De wondere Felix Timmermans heeft verschillende werken geschreven, die hoezeer de literaire stromingen en modes ook mogen veranderen, nog lang zullen stand houden. Sinds de beroemde Lierse auteur, nu reeds meer dan tien jaar geleden, overleed, heeft « de strenge Meester Tijd » onvermijdelijk zijn schiftingswerk gedaan.
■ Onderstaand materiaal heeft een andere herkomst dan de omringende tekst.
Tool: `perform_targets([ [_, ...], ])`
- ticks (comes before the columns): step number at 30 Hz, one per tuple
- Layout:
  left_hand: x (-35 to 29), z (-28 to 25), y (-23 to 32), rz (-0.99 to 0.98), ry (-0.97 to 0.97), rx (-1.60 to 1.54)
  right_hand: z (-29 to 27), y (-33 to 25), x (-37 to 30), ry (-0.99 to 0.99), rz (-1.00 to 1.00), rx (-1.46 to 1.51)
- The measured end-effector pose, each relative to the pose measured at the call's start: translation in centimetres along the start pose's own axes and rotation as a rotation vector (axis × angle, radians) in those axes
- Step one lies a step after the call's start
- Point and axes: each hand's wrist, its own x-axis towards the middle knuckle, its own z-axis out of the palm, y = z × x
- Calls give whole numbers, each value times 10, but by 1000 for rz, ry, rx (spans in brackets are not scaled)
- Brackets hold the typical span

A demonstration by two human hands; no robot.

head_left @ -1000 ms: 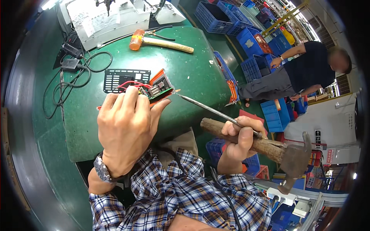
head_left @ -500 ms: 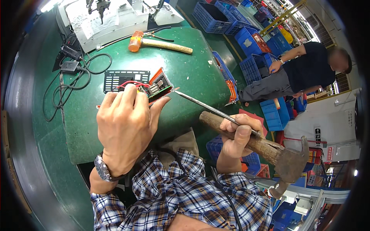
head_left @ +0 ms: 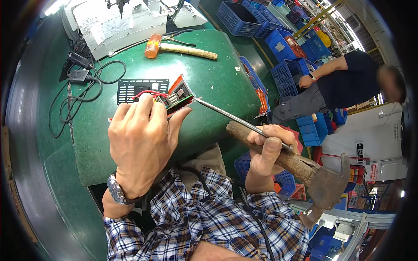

Wij zien het werk van Timmermans nu al op een voldoende afstand, om het op zijn juiste waarde te kunnen schatten, en ongetwijfeld moet er een en ander uit dit vrij omvangrijk oeuvre wegvallen als tweederangswerk en folkloristische amusementskunst. Maar het beste wat hij geschreven heeft, blijft ook nu nog boeien en verrassen door zijn oorspronkelijkheid van taal en visie, zijn gulle levensvreugde, zijn wonderlijk aroma uit dat helaas voorbije Bruegheliaanse Vlaanderen waar de herberg naast de kerk stond en men Gods lof kon zingen in een vrolijke rondedans. Wie thans, te midden van de stroom hedendaagse literatuur-gal, toevallig terugkeert naar Pallieter, (het kan u gebeuren, als ge op een regenachtige dag het heldhaftig besluit treft, uw boekenkast eens in orde te brengen...), ondergaat als het ware een weldoend bad. Pallieter kan ons ook thans nog met dezelfde hevigheid en hetzelfde vuur redden uit de « Schemeringen van de Dood », zoals hij het eenmaal deed met Timmermans zelf...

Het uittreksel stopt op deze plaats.